Magento2: Missing paid orders and lock wait timeouts in Guest Checkout

Created on 30 Nov 2019  路  30Comments  路  Source: magento/magento2

Update on Jul 28 2020
The issue was not completely fixed in internal Jira tickets MC-29335 and MC-29206.

That solution looks like not completely fixes a problem, as sales rule usage update still potentially causes deadlock under high load when a lot of concurrent orders are placed at the same time. The only way to fix this problem is by introducing the append-only event log of sales rule counter adjustment log and using cronjob to update sales rule table.

https://github.com/magento/magento2/issues/25862#issuecomment-602170384
https://github.com/magento/magento2/issues/25862#issuecomment-665347649

During peak sales hour, one of my customers lost 400+ Magento orders but had charged credit card transactions at the PSP.

At first, I thought PSP implementation was a reason for missing orders, but after the investigation, it turned out this a result of a pull request being merged 2 years ago in Guest Place Order API endpoint of Magento related to this issue #6363.

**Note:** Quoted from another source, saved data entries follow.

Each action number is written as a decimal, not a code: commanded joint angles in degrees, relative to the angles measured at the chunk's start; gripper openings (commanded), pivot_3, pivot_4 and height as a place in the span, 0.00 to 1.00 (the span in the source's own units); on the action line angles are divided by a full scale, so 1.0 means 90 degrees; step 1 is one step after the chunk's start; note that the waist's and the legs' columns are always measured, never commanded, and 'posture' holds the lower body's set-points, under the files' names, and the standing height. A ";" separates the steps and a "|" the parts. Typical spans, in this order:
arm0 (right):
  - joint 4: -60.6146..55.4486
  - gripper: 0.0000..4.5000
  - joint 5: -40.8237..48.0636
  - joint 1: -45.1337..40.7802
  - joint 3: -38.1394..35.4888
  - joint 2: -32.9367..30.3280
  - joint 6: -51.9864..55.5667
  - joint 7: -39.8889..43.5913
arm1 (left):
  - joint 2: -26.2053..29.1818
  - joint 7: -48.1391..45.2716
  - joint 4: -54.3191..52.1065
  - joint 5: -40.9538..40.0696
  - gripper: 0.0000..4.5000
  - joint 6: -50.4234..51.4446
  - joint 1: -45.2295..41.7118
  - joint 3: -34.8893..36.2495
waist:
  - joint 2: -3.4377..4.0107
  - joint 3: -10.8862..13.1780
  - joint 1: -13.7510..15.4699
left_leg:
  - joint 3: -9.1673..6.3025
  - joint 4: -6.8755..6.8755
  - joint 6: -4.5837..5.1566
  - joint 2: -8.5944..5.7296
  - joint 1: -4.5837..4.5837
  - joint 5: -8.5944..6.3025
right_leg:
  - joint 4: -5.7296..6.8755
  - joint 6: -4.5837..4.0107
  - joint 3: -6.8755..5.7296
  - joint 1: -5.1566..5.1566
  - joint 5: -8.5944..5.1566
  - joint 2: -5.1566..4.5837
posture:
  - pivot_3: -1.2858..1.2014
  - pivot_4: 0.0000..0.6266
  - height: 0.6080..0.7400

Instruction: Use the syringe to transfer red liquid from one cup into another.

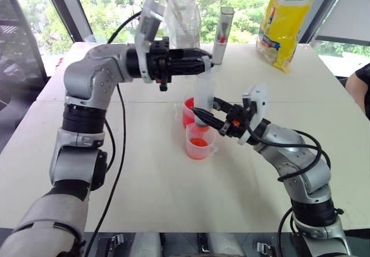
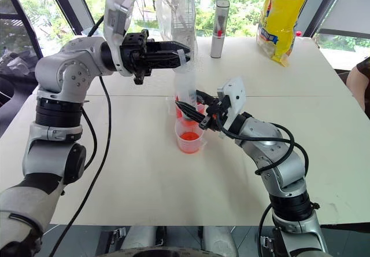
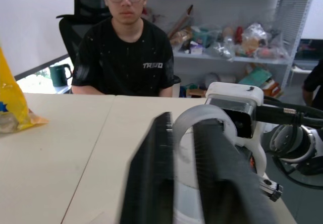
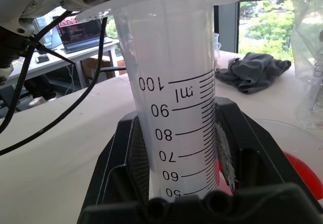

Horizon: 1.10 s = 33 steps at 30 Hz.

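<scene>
Upright, syringe (image 1: 203,95) between both claws: right claw (image 1: 199,114) low, left claw (image 1: 207,57) atop.

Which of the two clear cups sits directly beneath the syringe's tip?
The nearer cup, holding orange-red liquid; the other cup stands behind it, off the syringe line.

Bright daylight from the windows (image 1: 104,8) behind; the left wrist view's foreground blurs.
</scene>
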 commanded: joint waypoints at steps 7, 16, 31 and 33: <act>-0.0251 0.32 0.0072 -0.0133 -0.0061 -0.0007 -0.0075 0.0043 | -0.0004 -0.0130 -0.0404 -0.0176 0.01 0.0263 -0.0018 -0.0066 | 0.0000 0.0000 0.0005 | 0.0000 0.0000 0.0000 0.0000 0.0000 0.0000 | 0.0000 0.0000 0.0000 0.0000 0.0000 0.0000 | 0.52 0.24 1.00; -0.0411 0.32 0.0259 -0.0263 -0.0167 0.0002 0.0113 -0.0026 | -0.0039 -0.0170 -0.0518 -0.0114 0.01 0.0325 0.0111 -0.0209 | 0.0000 0.0000 0.0002 | 0.0000 0.0000 0.0000 0.0000 0.0000 0.0000 | 0.0000 0.0000 0.0000 0.0000 0.0000 0.0000 | 0.52 0.24 1.00; -0.0602 0.32 0.0686 -0.0613 -0.0443 0.0038 0.0569 -0.0224 | -0.0068 -0.0203 -0.0775 -0.0137 0.01 0.0469 0.0343 -0.0344 | 0.0000 0.0000 0.0007 | 0.0000 0.0001 0.0000 0.0000 -0.0001 0.0000 | 0.0000 0.0000 0.0000 0.0000 0.0000 -0.0001 | 0.52 0.24 1.00; -0.0628 0.32 0.0732 -0.0640 -0.0479 0.0033 0.0623 -0.0237 | -0.0075 -0.0206 -0.0818 -0.0146 0.01 0.0503 0.0375 -0.0359 | 0.0000 0.0000 0.0010 | -0.0001 0.0000 0.0000 0.0000 -0.0001 0.0000 | 0.0000 0.0000 0.0000 0.0000 0.0000 -0.0001 | 0.52 0.24 1.00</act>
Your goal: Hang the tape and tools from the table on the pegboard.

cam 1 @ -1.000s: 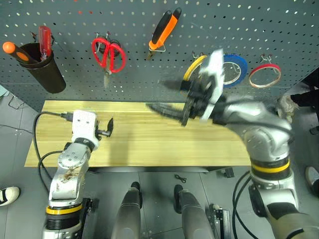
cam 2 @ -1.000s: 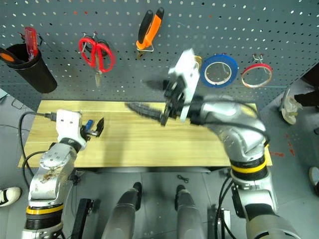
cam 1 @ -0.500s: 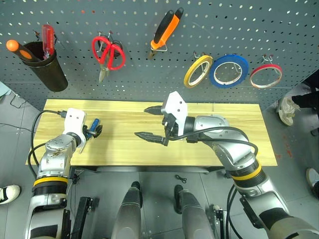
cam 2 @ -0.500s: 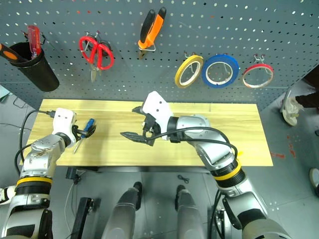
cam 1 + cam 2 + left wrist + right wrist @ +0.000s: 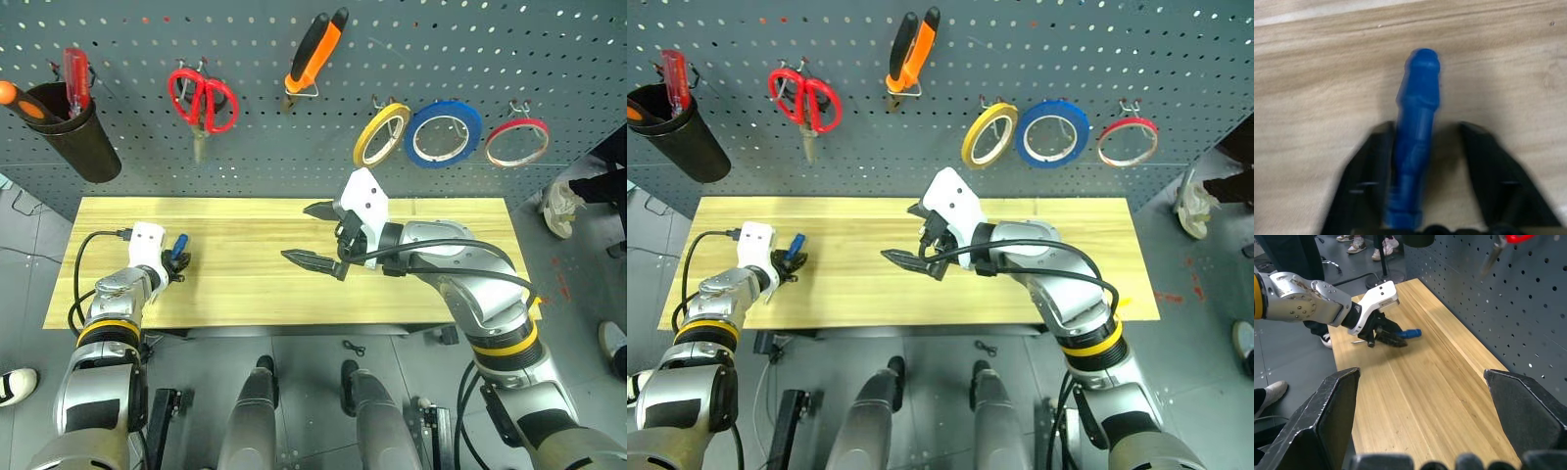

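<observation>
Screwdriver (image 5: 1418, 122), slim, blue handle: flat on bench (image 5: 255, 284) near its left end, roughly mid-depth, clear of the front and rear edges. Handle end toward pegboard (image 5: 255, 147), shaft toward the front edge.

Left tool (image 5: 179, 262) low on the bench top, straddling the blue handle. Fingers (image 5: 1371, 166) apart: one against the handle, visible gap at the other. Not clamped.

Right tool (image 5: 299, 233) above mid-bench, fingers wide apart, nothing between them, pointing toward the left end. Well apart from the left tool, bare planks between.

Bench top otherwise bare: whole right half and the centre strip free to both long edges.

Hung on pegboard, left to right:
- black cup (image 5: 64, 137) holding an orange-handled and a red-handled screwdriver
- red-handled scissors (image 5: 201, 98)
- pliers (image 5: 315, 49), orange-and-black handles, tilted
- yellowish tape (image 5: 381, 135)
- blue tape roll (image 5: 444, 132), just beside the yellowish one
- red tape roll (image 5: 516, 143)

Open board between cup and scissors, between scissors and pliers, and along the strip just above the bench's rear edge. Tape rolls packed close; little room there.
</observation>
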Robot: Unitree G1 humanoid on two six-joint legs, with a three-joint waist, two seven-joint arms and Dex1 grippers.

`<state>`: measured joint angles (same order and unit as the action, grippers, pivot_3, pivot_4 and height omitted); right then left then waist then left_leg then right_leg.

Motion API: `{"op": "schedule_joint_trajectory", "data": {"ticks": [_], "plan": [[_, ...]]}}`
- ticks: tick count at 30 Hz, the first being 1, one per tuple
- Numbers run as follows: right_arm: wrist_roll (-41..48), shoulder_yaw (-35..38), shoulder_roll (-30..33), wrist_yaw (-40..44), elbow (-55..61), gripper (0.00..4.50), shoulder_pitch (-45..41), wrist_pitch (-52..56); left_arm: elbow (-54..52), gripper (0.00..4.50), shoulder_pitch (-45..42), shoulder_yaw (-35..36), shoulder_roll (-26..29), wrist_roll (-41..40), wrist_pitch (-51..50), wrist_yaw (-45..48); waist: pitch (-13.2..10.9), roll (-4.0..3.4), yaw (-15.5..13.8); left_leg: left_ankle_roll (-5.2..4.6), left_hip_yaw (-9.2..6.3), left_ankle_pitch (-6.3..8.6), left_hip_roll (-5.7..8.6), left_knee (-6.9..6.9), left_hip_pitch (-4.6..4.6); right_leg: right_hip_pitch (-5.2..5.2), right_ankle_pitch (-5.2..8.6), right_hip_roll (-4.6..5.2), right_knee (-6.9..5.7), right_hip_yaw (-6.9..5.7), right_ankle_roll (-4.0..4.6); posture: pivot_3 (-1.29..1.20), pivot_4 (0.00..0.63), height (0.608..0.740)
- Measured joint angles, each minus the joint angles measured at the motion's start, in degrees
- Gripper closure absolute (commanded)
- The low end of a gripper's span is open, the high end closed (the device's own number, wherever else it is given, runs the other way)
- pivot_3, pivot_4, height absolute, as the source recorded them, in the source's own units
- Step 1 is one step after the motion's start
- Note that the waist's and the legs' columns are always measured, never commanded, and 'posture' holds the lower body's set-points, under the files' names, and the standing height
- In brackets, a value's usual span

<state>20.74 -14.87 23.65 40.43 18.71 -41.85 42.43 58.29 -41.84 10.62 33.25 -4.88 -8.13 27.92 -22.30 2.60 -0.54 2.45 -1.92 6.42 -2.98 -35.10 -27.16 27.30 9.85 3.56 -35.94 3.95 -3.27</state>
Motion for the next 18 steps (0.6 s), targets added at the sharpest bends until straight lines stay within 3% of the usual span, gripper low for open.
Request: {"op": "schedule_joint_trajectory", "data": {"ticks": [1,5,8,13,18], "plan": [[0.0,0.0,0.0,0.0,0.0,0.00,0.0,0.0,0.0,4.10,0.0,0.0,-0.1,0.0,0.2,-0.2,0.0,0.00,0.1,0.00,0.00,0.00,0.00,0.02,0.01,0.00,0.00,0.00,0.00,0.00,0.00,0.10,0.440,0.740],[-0.1,0.0,-0.2,0.2,-0.1,0.00,0.0,-0.3,-3.0,4.09,1.8,0.2,-0.2,-0.1,-0.5,-0.2,0.0,0.00,0.1,0.00,0.00,0.00,0.00,0.04,0.01,0.00,0.00,0.00,0.02,0.01,0.00,0.13,0.408,0.740],[-0.2,0.0,-0.1,0.7,-0.2,0.00,0.2,-1.1,-12.7,4.09,7.6,1.0,-0.6,-1.9,-4.6,-0.5,0.0,0.01,0.0,0.01,0.00,0.00,-0.01,0.12,0.00,0.00,-0.01,0.00,0.06,0.00,0.00,0.16,0.382,0.740],[2.0,4.0,2.1,2.3,0.4,0.00,3.6,-1.7,-50.2,4.09,27.4,2.9,-6.0,-5.9,-18.0,-5.1,0.0,0.04,-0.7,0.09,-0.02,-0.02,0.03,0.24,-0.13,0.04,-0.17,0.11,0.20,-0.06,0.26,0.20,0.350,0.740],[10.7,10.6,0.8,3.4,2.8,0.00,2.4,-0.7,-84.9,4.09,33.7,6.7,-13.4,-10.3,-30.1,-15.4,0.1,0.14,-2.1,0.27,-0.05,-0.05,-0.01,0.18,-0.13,0.01,-0.13,0.06,0.23,-0.11,-0.04,0.24,0.328,0.740]]}}
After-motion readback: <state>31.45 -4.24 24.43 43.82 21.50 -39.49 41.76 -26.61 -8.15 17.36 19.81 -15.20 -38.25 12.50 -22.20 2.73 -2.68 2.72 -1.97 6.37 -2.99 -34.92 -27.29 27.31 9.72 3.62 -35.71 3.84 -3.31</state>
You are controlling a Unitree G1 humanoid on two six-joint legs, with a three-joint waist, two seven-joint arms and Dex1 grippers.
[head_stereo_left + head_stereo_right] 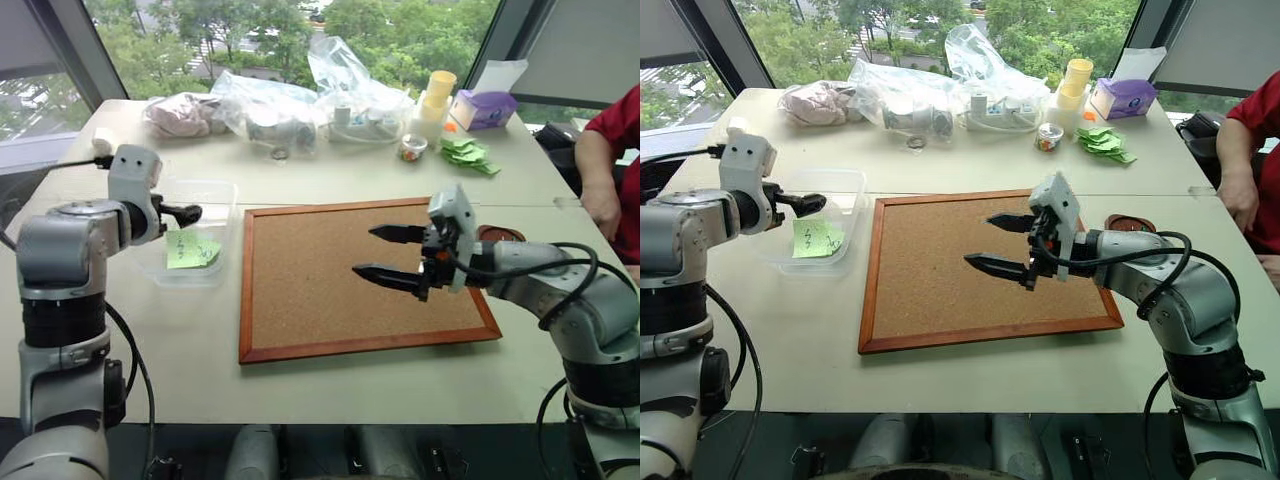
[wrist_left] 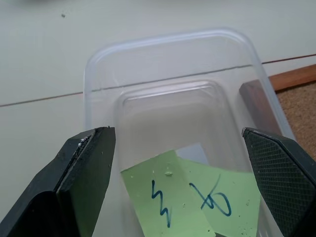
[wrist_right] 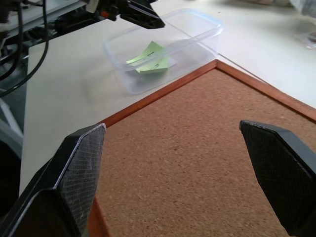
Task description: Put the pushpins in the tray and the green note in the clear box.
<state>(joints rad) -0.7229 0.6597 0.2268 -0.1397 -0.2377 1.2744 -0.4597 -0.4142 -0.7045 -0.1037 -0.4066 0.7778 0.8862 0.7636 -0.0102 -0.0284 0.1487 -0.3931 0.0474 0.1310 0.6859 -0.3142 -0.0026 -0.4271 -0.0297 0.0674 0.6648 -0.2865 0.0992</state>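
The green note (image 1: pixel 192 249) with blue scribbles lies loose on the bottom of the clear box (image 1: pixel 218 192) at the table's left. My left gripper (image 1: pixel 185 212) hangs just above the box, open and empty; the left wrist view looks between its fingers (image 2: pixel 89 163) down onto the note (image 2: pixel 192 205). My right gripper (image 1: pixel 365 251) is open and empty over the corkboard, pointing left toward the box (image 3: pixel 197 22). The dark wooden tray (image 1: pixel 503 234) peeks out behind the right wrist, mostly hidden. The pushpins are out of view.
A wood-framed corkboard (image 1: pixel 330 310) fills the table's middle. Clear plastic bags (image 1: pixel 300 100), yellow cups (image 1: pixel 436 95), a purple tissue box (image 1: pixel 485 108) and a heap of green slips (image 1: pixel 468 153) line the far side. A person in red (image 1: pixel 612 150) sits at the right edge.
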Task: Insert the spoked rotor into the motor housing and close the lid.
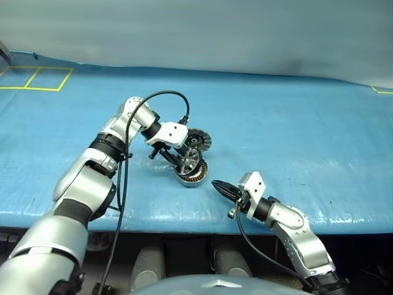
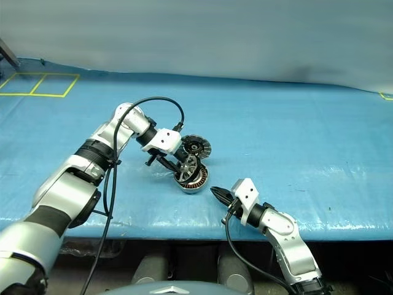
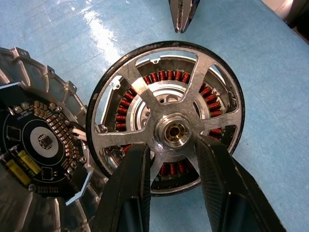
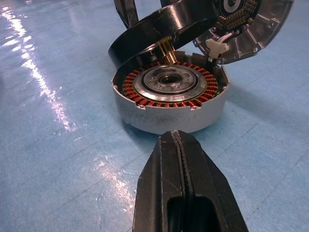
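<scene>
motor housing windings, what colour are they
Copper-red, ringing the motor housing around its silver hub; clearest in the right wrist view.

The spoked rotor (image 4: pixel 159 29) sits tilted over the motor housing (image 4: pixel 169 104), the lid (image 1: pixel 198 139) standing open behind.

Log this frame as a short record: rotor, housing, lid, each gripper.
rotor: held tilted over the housing, one edge at its rim, not seated
housing: on the blue table, windings exposed
lid: open, standing up behind the housing
left gripper: shut on a rotor spoke
right gripper: shut, empty, pointing at the housing
</scene>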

That change added beginTransaction() and commit() around the whole place order process involving payment API calls and multi-entity save process ignoring that it results in lock contention on database level for an update of the same row in the same table (sales_rule). Although intentions were good (implementation to fix stock deduction issues), but it introduced huge performance bottleneck and rollbacks complete order history for paid and valid orders if wait-lock happens during the ordering process.

Preconditions (*)

  1. Magento 2.2.4+ or Magento 2.3.0+
  2. Enabled Guest Checkout
  3. Site-wide sales rule like "Free shipping above x amount"

Steps to reproduce (*)

  1. Stress test system with concurrent guest orders involving API payment PSP

Expected result (*)

  1. All paid payment transactions are saved to the database and visible in the admin panel

Actual result (*)

  1. A small fraction of orders is saved in the database while the majority of orders lost because of lock wait timeout.

Workaround

If you are using MSI it is possible to completely remove transactions and make it work in the same way as for logged-in user checkouts. Here is a patch that can be applied for "magento/module-checkout":

Index: Model/GuestPaymentInformationManagement.php
<+>UTF-8
===================================================================
--- Model/GuestPaymentInformationManagement.php (date 1575083782000)
+++ Model/GuestPaymentInformationManagement.php (date 1575083782000)
@@ -98,33 +98,20 @@
         \Magento\Quote\Api\Data\PaymentInterface $paymentMethod,
         \Magento\Quote\Api\Data\AddressInterface $billingAddress = null
     ) {
-        $salesConnection = $this->connectionPool->getConnection('sales');
-        $checkoutConnection = $this->connectionPool->getConnection('checkout');
-        $salesConnection->beginTransaction();
-        $checkoutConnection->beginTransaction();
-
-        try {
-            $this->savePaymentInformation($cartId, $email, $paymentMethod, $billingAddress);
-            try {
-                $orderId = $this->cartManagement->placeOrder($cartId);
-            } catch (\Magento\Framework\Exception\LocalizedException $e) {
-                throw new CouldNotSaveException(
-                    __($e->getMessage()),
-                    $e
-                );
-            } catch (\Exception $e) {
-                $this->getLogger()->critical($e);
-                throw new CouldNotSaveException(
+        $this->savePaymentInformation($cartId, $email, $paymentMethod, $billingAddress);
+        try {
+            $orderId = $this->cartManagement->placeOrder($cartId);
+        } catch (\Magento\Framework\Exception\LocalizedException $e) {
+            throw new CouldNotSaveException(
+                __($e->getMessage()),
+                $e
+            );
+        } catch (\Exception $e) {
+            $this->getLogger()->critical($e);
+            throw new CouldNotSaveException(
                     __('An error occurred on the server. Please try to place the order again.'),
-                    $e
-                );
-            }
-            $salesConnection->commit();
-            $checkoutConnection->commit();
-        } catch (\Exception $e) {
-            $salesConnection->rollBack();
-            $checkoutConnection->rollBack();
-            throw $e;
+                $e
+            );
         }

         return $orderId;

CD Checkout Fixed in 2.4.x Clear Description Confirmed Format is valid Ready for Work P2 done Reproduced on 2.3.x S2 Dev.Experience Performance

Most helpful comment

Hello @IvanChepurnyi @PascalBrouwers @rhoerr

The internal Magento team is working on this issue right now.
Fix is almost done in the scope of internal Jira tickets MC-29335 and MC-29206.
Currently, all development work is done and its on the QA stage.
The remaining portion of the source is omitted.